Using the data below, output the first line and every line after it up to and including the line containing "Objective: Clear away", exactly as written and with nothing added.

§ Records shown:
•••••
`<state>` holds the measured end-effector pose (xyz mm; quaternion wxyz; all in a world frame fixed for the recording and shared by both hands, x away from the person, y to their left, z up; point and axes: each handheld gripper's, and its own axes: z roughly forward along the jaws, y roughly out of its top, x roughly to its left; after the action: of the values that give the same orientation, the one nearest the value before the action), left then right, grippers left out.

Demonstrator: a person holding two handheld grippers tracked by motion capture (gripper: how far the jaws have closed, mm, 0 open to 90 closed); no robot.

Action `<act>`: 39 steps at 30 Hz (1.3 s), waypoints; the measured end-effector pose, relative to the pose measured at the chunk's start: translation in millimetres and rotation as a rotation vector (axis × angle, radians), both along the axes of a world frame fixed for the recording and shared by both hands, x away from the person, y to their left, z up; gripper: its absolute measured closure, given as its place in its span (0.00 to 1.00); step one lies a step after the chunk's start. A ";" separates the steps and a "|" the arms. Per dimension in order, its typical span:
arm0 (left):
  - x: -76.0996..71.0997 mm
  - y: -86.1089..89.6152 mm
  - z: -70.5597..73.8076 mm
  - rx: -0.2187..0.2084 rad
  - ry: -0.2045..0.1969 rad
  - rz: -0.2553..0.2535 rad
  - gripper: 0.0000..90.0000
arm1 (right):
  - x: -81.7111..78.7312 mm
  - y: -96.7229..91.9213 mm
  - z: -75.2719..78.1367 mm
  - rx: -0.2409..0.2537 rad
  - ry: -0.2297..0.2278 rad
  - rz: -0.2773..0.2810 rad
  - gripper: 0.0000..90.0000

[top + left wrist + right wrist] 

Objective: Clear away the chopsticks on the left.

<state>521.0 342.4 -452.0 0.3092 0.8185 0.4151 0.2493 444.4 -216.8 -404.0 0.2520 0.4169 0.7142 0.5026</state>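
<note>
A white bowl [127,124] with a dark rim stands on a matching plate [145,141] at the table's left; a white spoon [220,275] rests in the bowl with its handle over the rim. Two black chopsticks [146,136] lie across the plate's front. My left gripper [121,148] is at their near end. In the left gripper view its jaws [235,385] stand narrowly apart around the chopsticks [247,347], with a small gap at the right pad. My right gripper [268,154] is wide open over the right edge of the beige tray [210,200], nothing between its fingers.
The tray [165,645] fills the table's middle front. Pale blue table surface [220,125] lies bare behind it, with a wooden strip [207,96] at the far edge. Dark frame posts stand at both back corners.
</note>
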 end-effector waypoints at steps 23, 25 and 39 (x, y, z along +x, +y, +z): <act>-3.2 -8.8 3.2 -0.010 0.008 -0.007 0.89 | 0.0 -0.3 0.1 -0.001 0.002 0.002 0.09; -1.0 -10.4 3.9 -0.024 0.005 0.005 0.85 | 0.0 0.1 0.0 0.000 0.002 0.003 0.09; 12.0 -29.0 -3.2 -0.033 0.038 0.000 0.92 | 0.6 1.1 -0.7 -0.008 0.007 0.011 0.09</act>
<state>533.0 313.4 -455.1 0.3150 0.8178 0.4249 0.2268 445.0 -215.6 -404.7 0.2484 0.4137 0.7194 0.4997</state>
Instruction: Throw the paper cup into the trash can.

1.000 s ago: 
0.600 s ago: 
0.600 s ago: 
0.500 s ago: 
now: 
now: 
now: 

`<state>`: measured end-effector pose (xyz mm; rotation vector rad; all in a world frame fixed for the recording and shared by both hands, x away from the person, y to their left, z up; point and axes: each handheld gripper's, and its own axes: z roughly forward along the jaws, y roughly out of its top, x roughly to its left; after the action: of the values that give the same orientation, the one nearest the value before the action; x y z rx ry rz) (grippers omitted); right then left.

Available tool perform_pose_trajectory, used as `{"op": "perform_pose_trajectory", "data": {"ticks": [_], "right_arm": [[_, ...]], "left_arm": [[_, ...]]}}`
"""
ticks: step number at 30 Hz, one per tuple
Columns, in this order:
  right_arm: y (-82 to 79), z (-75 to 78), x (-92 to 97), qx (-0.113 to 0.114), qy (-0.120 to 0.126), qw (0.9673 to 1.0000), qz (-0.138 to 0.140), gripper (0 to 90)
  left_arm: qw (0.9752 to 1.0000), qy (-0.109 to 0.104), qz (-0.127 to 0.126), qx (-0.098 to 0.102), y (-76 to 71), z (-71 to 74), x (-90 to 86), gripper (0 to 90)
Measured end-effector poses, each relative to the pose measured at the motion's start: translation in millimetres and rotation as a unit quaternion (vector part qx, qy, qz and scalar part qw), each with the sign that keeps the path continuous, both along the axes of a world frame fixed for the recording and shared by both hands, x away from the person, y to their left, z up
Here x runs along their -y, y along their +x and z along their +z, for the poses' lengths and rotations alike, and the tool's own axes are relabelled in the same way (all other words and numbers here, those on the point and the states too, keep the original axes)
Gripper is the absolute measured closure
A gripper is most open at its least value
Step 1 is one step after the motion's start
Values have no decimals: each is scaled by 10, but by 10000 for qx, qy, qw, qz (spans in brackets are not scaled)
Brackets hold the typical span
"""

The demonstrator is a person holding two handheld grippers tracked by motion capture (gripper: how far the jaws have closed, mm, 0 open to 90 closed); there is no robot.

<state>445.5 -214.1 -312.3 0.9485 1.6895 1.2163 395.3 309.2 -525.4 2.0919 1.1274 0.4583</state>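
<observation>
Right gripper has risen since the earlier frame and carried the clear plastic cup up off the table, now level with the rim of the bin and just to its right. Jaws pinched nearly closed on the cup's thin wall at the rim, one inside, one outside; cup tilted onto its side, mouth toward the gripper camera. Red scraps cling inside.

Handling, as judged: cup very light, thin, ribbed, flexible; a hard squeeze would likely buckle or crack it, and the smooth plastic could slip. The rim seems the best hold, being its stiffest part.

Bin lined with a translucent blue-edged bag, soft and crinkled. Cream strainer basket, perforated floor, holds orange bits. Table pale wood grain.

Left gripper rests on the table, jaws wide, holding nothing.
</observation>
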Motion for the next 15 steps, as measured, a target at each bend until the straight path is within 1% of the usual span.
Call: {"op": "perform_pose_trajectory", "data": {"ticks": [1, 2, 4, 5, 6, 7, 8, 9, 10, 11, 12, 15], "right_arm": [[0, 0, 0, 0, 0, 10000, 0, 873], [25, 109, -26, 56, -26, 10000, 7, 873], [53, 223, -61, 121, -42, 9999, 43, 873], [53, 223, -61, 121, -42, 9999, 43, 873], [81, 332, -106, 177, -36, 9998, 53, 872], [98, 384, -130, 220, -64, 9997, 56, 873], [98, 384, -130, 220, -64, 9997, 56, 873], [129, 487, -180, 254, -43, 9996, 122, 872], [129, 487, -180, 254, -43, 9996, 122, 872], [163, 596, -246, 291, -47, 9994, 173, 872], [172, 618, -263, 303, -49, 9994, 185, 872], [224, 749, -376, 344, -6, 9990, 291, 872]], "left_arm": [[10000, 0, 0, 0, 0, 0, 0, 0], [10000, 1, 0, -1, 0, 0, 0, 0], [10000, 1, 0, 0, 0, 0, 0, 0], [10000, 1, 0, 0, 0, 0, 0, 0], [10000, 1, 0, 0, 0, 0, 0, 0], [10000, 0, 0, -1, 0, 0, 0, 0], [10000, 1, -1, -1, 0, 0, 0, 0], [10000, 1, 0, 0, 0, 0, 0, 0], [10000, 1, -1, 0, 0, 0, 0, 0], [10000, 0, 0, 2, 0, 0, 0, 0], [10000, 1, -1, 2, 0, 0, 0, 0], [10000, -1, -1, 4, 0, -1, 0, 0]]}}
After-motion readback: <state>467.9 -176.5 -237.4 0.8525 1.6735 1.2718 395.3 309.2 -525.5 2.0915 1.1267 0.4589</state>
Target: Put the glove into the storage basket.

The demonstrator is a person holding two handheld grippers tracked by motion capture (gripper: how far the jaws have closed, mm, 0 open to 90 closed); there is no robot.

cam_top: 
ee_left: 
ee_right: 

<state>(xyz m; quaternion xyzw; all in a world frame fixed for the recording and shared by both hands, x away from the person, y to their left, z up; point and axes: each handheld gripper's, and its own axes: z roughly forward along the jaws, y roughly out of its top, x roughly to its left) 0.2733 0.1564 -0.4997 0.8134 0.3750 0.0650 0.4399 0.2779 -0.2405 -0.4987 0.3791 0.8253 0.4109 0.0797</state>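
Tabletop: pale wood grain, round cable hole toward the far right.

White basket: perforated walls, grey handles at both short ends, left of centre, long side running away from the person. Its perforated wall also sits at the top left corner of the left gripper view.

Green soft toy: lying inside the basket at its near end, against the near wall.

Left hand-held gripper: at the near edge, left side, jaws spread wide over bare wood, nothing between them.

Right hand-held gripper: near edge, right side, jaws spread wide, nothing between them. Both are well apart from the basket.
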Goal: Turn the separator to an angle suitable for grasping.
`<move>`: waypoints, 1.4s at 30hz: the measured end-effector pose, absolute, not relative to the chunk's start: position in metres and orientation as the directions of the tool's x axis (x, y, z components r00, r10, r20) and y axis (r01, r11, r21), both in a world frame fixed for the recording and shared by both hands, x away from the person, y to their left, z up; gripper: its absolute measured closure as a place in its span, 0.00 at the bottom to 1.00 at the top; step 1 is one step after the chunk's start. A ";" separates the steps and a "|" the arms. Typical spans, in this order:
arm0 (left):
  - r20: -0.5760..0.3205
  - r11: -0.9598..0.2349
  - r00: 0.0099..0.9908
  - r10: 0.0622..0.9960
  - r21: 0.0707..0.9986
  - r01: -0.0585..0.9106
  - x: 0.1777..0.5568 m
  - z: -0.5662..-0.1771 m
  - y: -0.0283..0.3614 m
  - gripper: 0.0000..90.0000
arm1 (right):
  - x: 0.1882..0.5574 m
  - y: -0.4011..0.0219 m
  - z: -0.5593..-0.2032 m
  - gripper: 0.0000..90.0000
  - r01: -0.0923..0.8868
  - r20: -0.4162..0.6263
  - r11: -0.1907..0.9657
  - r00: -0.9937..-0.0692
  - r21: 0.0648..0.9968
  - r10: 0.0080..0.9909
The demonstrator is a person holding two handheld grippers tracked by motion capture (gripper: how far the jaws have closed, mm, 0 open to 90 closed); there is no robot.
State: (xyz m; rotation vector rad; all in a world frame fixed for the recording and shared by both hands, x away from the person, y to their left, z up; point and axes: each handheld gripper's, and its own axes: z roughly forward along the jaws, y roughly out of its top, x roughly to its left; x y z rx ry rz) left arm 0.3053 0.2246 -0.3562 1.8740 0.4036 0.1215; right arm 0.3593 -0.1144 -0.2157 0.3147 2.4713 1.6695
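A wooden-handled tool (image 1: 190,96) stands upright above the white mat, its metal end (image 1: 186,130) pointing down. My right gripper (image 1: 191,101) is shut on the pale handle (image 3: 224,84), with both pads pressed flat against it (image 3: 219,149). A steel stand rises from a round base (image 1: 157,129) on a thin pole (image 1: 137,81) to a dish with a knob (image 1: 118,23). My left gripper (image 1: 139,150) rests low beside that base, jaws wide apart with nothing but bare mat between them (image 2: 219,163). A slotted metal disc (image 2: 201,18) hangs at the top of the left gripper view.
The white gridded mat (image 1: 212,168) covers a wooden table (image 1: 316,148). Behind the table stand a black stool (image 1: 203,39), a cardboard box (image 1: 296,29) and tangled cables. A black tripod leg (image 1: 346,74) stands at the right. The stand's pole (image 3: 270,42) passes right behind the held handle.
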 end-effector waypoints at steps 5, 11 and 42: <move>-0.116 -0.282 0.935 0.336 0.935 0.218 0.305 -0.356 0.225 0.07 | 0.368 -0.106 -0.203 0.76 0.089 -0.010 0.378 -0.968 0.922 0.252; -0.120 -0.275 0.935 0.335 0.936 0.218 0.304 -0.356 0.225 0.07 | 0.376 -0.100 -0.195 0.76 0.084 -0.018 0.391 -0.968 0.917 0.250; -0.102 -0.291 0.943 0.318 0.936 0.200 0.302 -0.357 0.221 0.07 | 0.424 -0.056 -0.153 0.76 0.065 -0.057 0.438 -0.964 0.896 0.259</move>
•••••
§ Solved exercise:
`<state>` holds the measured end-effector pose (xyz mm; quaternion wxyz; all in a world frame fixed for the recording and shared by both hands, x away from the person, y to their left, z up; point and axes: each handheld gripper's, and its own axes: z roughly forward along the jaws, y roughly out of its top, x roughly to its left; after the action: of the values that give the same orientation, the one nearest the value before the action), left then right, grippers left out.

Demonstrator: a person holding two handheld grippers tracked by motion capture (gripper: how far the jaws have closed, mm, 0 open to 90 closed); no robot.

Action `<act>`: 39 steps at 30 Hz (1.3 s), waypoints; the measured end-effector pose, relative to the pose measured at the chunk's start: translation in millimetres and rotation as a rotation vector (axis × angle, radians), both along the axes of a world frame fixed for the recording and shared by both hands, x away from the person, y to their left, z up; gripper: its absolute measured closure, given as its place in its span (0.00 to 1.00); step one lies a step after the chunk's start. A ";" separates the steps and a "|" the arms. Per dimension in order, its typical span:
arm0 (left):
  - x: -76.0996..71.0997 mm
  - y: -86.1089..89.6152 mm
  - z: -70.5597..73.8076 mm
  - rx: -0.2187..0.2084 rad
  - ry: -0.2045..0.1969 rad
  - rz: -0.2553..0.2535 rad
  - gripper: 0.0000..90.0000
arm1 (right):
  - x: -81.7111..78.7312 mm
  - y: -96.7229..91.9213 mm
  - z: -75.2719..78.1367 mm
  - rx: -0.2409..0.2537 rad
  - ry: -0.2297..0.2278 rad
  - rz: -0.2773..0.2810 rad
  - gripper: 0.0000..90.0000

[top + left wrist + right wrist] 

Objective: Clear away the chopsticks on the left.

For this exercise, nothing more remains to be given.